Este hombre que con una frase ha pasado de no caerme a caerme bien, no se quedó en ello sino que denunció el descenso del Reino Unido al cuarto lugar como productor de videojuegos, proponiendo medidas para solucionar los problemas de la industria británica: una mayor definición en la formación y educación de los desarrolladores (vamos, que haya carreras de desarrollador de videojuegos en las universidades), y exenciones de impuestos para las desarrolladoras con objeto de evitar la fuga de desarrollo a otras naciones con costes más bajos como la India, medidas de las que ya disfrutan otros sectores considerados clave como el turismo o la moda.

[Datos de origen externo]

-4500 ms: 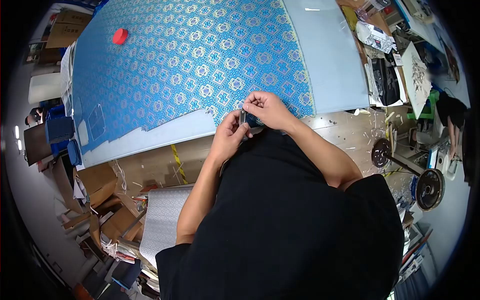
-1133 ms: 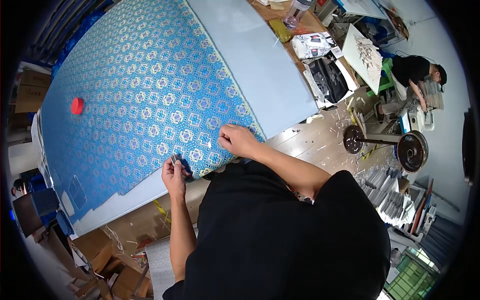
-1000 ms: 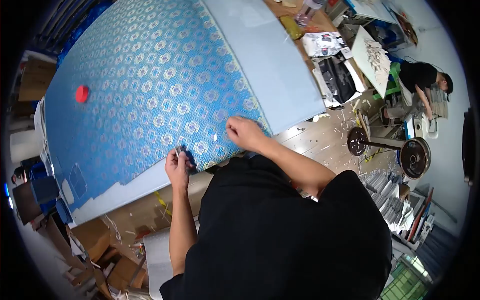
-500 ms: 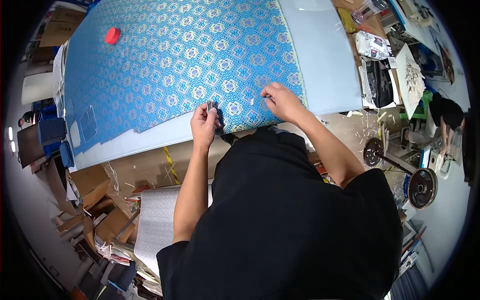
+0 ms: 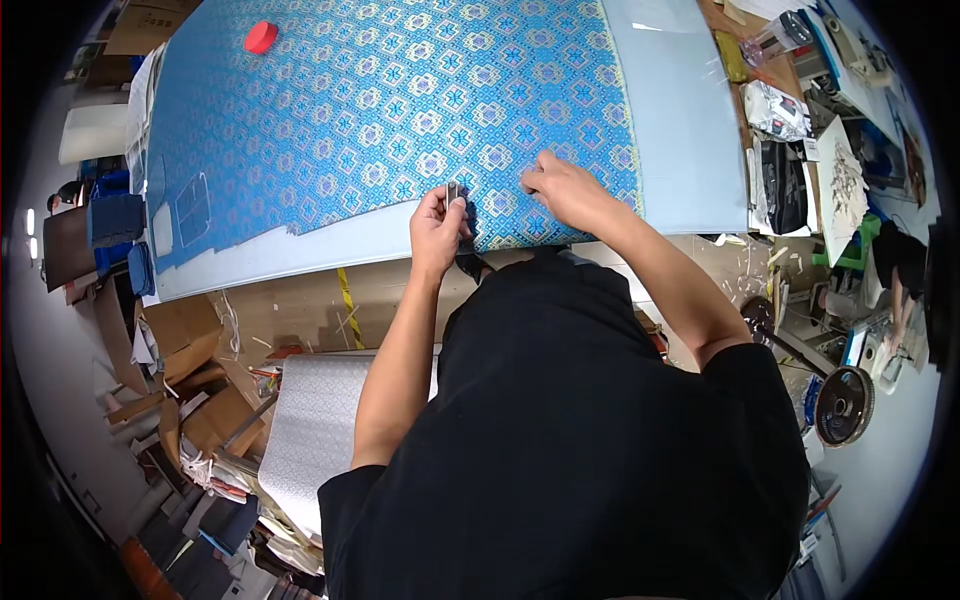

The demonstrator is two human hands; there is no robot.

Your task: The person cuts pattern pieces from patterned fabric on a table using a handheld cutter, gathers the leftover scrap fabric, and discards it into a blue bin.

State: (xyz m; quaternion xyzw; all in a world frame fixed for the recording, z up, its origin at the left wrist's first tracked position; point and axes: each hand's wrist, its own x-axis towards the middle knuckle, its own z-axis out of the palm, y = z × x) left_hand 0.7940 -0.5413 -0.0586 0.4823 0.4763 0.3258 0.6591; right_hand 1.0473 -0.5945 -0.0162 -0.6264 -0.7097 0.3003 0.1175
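Observation:
A blue patterned fabric [image 5: 400, 130] with yellowish and purple motifs lies spread over the work table. Near its front edge, my left hand [image 5: 437, 232] is closed around a small flat silver-grey piece [image 5: 452, 191], held upright between thumb and fingers; its exact kind cannot be made out. My right hand [image 5: 575, 195] is over the fabric to the right, fingers curled and pressed together. Whatever may be between those fingertips is hidden. The two hands are apart.
A red round object [image 5: 261, 38] sits on the fabric at the far left. Pale table surface [image 5: 690, 130] shows at right, beside a bag and black items [image 5: 782, 185]. Cardboard boxes [image 5: 215, 430] stand lower left, a fan [image 5: 843, 405] at right. Another person [image 5: 900, 265] is at far right.
The view has shifted, so table and hands appear further right and higher. My right hand now covers the spot where a small white piece showed on the fabric. My left hand keeps its hold.

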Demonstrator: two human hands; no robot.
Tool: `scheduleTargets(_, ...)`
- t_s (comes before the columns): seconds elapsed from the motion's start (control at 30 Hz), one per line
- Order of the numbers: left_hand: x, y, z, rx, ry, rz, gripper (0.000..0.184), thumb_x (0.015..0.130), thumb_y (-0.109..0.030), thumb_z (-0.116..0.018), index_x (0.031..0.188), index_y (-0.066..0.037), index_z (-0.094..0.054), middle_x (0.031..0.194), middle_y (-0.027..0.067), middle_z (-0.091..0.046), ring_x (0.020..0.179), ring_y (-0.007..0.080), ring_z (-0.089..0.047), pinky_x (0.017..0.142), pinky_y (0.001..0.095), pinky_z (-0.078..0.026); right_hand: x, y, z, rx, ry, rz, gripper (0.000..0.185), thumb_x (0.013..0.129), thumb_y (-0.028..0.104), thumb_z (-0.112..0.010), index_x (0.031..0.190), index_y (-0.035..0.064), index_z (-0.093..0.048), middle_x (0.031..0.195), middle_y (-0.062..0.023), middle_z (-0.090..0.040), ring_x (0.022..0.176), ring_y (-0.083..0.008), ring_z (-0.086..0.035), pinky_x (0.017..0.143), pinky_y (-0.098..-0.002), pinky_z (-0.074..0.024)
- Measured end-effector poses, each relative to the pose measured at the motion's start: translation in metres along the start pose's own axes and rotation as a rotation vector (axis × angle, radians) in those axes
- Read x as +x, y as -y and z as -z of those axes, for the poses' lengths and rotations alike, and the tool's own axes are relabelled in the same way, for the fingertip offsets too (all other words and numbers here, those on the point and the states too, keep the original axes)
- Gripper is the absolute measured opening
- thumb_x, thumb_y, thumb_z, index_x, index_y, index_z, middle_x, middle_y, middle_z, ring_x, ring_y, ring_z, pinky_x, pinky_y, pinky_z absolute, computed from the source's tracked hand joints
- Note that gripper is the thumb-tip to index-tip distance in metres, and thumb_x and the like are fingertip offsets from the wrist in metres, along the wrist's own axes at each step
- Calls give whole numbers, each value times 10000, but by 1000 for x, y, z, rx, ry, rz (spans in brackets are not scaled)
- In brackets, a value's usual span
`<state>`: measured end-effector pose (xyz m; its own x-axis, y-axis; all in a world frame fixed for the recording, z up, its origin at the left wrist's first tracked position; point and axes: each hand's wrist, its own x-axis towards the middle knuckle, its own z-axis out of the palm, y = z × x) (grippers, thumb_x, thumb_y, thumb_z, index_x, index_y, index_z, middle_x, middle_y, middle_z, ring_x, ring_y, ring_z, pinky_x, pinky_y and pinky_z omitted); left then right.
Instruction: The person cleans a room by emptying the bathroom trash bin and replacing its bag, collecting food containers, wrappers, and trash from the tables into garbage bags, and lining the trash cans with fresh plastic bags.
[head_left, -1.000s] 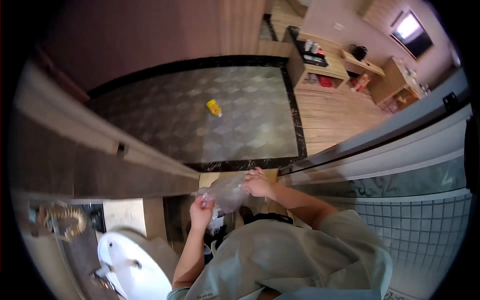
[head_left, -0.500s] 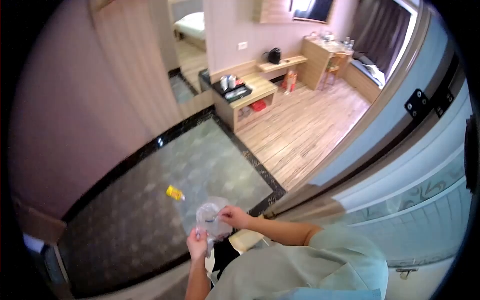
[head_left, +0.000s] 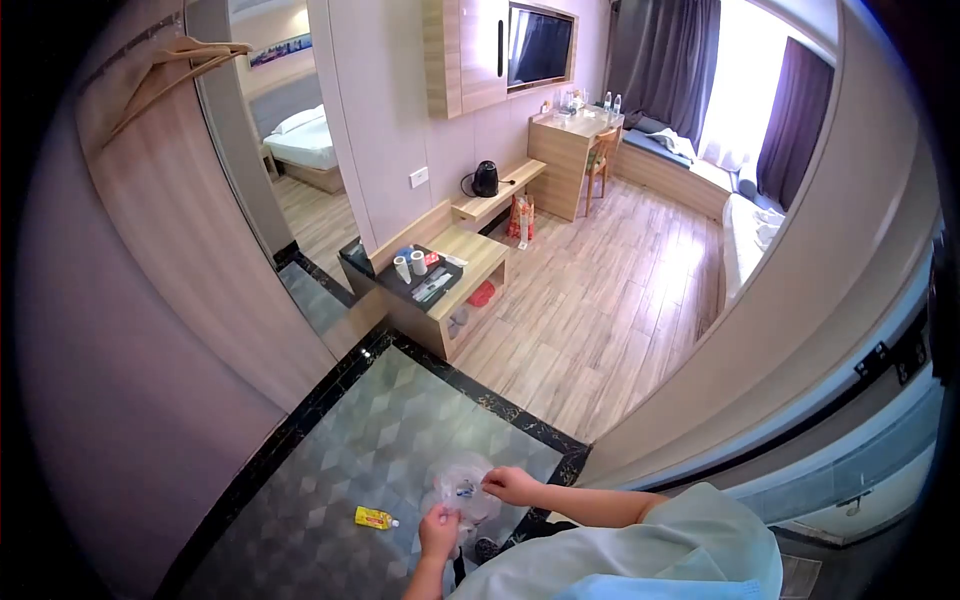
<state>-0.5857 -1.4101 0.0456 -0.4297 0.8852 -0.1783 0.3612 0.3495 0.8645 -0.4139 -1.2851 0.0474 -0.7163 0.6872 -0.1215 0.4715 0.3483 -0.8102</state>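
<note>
A clear plastic bag (head_left: pixel 462 473) hangs in front of me, spread between my two hands. My left hand (head_left: pixel 439 531) is closed, pinching the bag's near left side. On the other side, my right hand (head_left: pixel 511 486) has its fingers drawn together on the bag's right edge. A small blue item (head_left: pixel 465 492) shows in or behind the film, too small to name. Apart from both hands, a yellow bottle (head_left: pixel 374 517) with a pale cap lies on the tiled floor to the left.
Ahead, a low wooden bench (head_left: pixel 462 256) holds a black tray (head_left: pixel 432 287) with cups. A black kettle (head_left: pixel 485 179) stands on a shelf beyond. At the back are a desk (head_left: pixel 570 128) and a chair (head_left: pixel 599 163). A door frame (head_left: pixel 700 400) rises on my right.
My view has tilted up, showing more of the room; hands, bag and bottle sit lower in it. Both hands still grip the bag.
</note>
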Motion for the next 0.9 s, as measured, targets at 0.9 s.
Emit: scheduleTargets(0.9,-351,-62,-8,157,-1083,197,219,722,-171,-691,896,-59,-618,707,66,-611,615,204,-598,544,290,-470,-13,23,-170,-140,855,755,180,688,101,-574,850,25,-591,838,-171,-606,789,-341,-582,716,-385,-468)
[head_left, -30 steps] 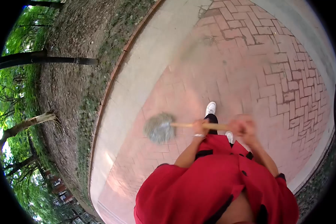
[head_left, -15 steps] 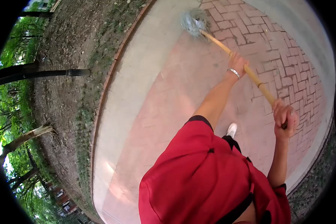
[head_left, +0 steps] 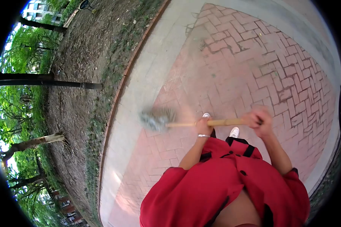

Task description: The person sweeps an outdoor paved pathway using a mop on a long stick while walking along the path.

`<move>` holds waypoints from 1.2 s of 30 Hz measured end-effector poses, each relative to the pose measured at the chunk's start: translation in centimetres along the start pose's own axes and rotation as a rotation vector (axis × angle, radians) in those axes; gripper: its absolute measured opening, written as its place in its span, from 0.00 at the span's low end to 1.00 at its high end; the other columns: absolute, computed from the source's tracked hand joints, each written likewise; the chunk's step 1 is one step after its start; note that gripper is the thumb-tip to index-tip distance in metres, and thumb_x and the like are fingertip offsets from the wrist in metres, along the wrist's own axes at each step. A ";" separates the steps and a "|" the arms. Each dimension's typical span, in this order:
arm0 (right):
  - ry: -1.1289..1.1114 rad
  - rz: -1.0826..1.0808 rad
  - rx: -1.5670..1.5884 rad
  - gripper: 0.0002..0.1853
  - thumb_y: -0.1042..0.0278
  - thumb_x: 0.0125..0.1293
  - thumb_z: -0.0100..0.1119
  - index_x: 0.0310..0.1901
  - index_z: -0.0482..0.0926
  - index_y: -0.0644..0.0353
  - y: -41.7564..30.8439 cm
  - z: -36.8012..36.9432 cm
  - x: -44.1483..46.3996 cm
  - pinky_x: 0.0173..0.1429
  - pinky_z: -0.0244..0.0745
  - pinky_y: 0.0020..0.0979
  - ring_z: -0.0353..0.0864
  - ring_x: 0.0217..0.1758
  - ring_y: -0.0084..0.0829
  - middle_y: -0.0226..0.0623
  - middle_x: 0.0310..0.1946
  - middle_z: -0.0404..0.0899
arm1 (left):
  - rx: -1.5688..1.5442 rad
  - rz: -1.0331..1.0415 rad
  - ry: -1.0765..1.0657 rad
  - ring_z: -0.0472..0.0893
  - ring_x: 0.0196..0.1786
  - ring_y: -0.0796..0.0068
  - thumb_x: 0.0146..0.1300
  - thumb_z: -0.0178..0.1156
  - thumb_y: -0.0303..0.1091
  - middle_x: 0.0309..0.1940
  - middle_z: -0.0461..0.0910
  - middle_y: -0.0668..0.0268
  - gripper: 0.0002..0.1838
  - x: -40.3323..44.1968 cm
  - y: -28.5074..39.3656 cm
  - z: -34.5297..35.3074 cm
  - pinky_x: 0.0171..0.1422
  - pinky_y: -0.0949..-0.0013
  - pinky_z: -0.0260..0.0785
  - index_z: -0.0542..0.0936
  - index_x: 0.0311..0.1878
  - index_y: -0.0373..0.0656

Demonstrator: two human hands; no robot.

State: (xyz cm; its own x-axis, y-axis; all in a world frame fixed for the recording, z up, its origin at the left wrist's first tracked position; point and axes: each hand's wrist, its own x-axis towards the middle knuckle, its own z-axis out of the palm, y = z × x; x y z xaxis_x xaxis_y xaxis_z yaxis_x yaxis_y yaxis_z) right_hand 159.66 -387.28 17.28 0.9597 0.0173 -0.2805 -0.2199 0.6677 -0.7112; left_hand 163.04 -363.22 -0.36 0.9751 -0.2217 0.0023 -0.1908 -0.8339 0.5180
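Bamboo-handled broom (head_left: 182, 125) blurs over the brick paving's (head_left: 291, 87) edge! Left hand (head_left: 203, 125) wraps mid-handle, right hand (head_left: 258, 120) clasps the end; low, even strokes serve best.

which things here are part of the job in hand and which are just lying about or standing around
In use:
- pole, gripped by left hand and right hand
- its blurred grey head

Just around:
- broken trunk
- dark post
- brick edging
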 end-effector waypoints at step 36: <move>-0.101 -0.508 -0.320 0.22 0.60 0.59 0.47 0.09 0.58 0.56 -10.7 0.1 0.5 0.25 0.55 0.29 0.54 0.12 0.25 0.27 0.06 0.58 | -0.157 0.517 0.226 0.70 0.27 0.55 0.54 0.58 0.32 0.15 0.70 0.57 0.14 18.2 12.1 2.4 0.39 0.56 0.61 0.71 0.15 0.42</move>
State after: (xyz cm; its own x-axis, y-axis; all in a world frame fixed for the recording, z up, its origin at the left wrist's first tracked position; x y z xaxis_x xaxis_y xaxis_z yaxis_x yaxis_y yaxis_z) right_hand 162.47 -394.39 24.84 0.9667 -0.1641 0.1965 0.2436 0.3541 -0.9029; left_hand 178.19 -378.52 3.94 0.7632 -0.4518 0.4619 -0.6458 -0.5573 0.5219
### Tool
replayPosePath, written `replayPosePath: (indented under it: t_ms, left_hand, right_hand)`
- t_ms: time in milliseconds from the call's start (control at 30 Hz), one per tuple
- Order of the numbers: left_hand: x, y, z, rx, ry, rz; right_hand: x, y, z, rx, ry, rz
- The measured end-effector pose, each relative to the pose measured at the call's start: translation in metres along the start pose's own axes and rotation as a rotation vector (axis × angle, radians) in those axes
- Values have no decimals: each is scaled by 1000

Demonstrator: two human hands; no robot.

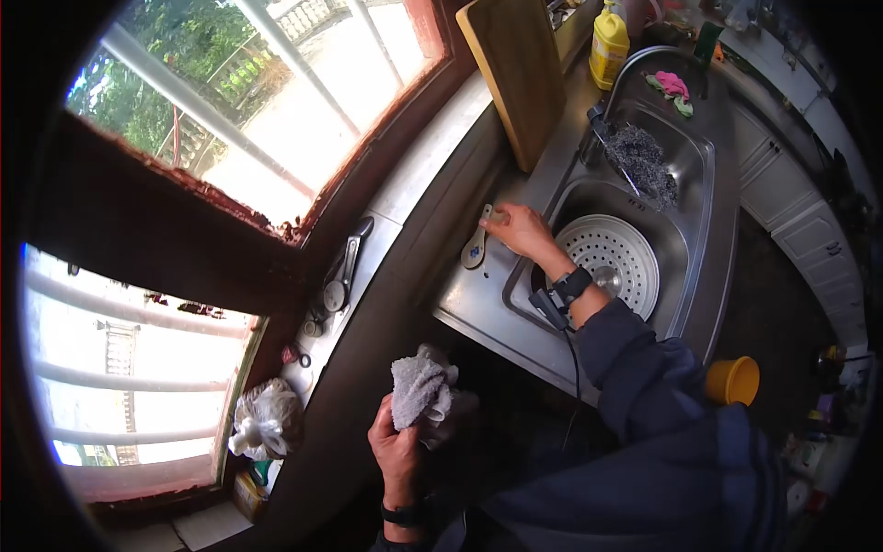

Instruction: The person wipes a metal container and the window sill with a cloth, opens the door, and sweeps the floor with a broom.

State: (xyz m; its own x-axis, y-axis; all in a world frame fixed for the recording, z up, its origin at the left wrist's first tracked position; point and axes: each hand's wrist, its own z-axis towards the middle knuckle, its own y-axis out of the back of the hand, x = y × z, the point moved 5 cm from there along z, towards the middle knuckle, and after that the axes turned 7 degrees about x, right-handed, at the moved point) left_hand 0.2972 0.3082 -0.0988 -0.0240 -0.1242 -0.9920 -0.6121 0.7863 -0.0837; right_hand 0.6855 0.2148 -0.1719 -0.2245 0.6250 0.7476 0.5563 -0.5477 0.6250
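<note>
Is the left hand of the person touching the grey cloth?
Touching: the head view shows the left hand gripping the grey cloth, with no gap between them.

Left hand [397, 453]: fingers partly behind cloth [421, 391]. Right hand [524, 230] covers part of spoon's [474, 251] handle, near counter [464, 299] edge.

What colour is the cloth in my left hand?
The cloth looks pale grey, with a faint lilac tint; the head view shows it best.

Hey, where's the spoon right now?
In the head view, the spoon is upper centre, at the steel counter left of the sink; the right hand has its fingertips on the handle.
</note>
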Motion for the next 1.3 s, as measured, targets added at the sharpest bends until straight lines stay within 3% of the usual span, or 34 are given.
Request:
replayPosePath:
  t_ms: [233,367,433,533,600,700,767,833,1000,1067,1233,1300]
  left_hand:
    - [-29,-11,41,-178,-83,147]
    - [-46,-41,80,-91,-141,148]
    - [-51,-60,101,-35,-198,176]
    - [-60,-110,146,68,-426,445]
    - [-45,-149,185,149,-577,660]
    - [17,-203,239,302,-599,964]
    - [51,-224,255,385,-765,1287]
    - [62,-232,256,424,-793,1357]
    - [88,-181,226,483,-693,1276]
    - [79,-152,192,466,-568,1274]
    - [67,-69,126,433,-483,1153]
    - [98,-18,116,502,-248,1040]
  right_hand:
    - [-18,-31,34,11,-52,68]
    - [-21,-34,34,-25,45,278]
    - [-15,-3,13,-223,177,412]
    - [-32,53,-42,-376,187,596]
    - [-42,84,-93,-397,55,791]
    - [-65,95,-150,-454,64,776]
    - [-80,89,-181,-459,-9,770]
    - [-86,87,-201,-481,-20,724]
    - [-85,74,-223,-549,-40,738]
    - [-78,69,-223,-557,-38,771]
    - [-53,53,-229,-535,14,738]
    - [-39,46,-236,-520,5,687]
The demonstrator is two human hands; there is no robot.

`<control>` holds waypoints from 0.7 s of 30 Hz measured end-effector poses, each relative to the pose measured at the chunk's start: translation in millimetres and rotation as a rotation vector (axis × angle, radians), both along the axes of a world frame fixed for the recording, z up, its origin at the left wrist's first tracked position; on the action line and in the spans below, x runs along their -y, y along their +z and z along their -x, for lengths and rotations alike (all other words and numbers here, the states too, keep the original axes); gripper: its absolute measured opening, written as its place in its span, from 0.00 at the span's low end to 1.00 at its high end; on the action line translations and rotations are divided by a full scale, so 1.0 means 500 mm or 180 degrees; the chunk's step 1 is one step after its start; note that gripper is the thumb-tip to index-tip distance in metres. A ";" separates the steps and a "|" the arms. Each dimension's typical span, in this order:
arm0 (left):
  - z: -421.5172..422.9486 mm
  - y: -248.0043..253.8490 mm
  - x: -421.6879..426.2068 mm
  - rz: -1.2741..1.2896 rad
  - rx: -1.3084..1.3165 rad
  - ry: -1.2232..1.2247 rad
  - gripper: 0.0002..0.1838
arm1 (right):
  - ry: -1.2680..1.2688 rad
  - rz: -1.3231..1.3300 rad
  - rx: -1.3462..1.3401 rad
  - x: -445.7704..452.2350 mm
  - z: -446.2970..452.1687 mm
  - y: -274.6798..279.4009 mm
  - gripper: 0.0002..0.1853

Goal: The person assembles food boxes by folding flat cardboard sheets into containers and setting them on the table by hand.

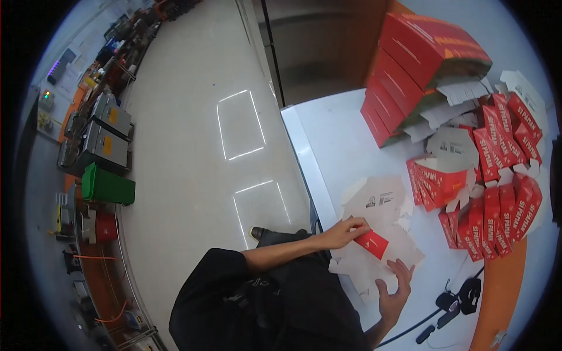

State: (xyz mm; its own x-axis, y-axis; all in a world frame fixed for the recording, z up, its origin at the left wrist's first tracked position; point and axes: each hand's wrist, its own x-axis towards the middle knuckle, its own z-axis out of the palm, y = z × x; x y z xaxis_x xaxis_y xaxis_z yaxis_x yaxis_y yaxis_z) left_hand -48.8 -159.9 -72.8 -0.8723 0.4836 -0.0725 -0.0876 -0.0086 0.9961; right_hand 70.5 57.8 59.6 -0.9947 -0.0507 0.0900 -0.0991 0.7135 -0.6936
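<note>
1. White cardboard, a flat carton blank [380, 217], lies on the desk [331, 126] close to its left edge, small print on its far half, its cut flaps spread outward.
2. On this blank is a small red panel [373, 245]; whether it is a folded flap of the blank or a loose piece, I cannot tell.
3. The left hand [342, 234] grasps the end of the red panel nearest the desk's left edge, thumb and fingers pinched on it.
4. The right hand [396, 294] is released, thumb and fingers spread, its fingertips near the panel's other end; contact with the blank is unclear.
5. At the far edge of the desk rises a red stack [407, 67] of cartons, pale flaps sticking out along its right side.
6. Along the right edge, red cartons [497, 219] lettered "SI PAMAN" stand packed side by side, with a second cluster [506, 131] beyond them; their insides are mostly hidden.
7. One open carton [448, 186], left of these, shows a pale lining and a raised printed lid; other cartons press against its left side.
8. Near the orange strip [504, 286] of the desk's right edge lies a black device [448, 302] with a cable.
9. Across the floor [181, 146] stands a green bin [108, 185], contents not discernible.
</note>
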 end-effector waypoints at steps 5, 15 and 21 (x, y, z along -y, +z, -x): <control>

Desde aquí no podemos sino mirar con envidia a los hijos de la Gran Bretaña y desear que algún día nuestros políticos dejen de dar la barrila con cuestiones tan acuciantes como procesar a Yugurta el Númida por violar la igualdad de sexos en sus conquistas macedónicas y que den un empujoncito a nuestros esforzados desarrolladores patrios. O por lo menos, que no se lo pongan más difícil, pardiez.

Don Foster siendo awesome en un momento cualquiera.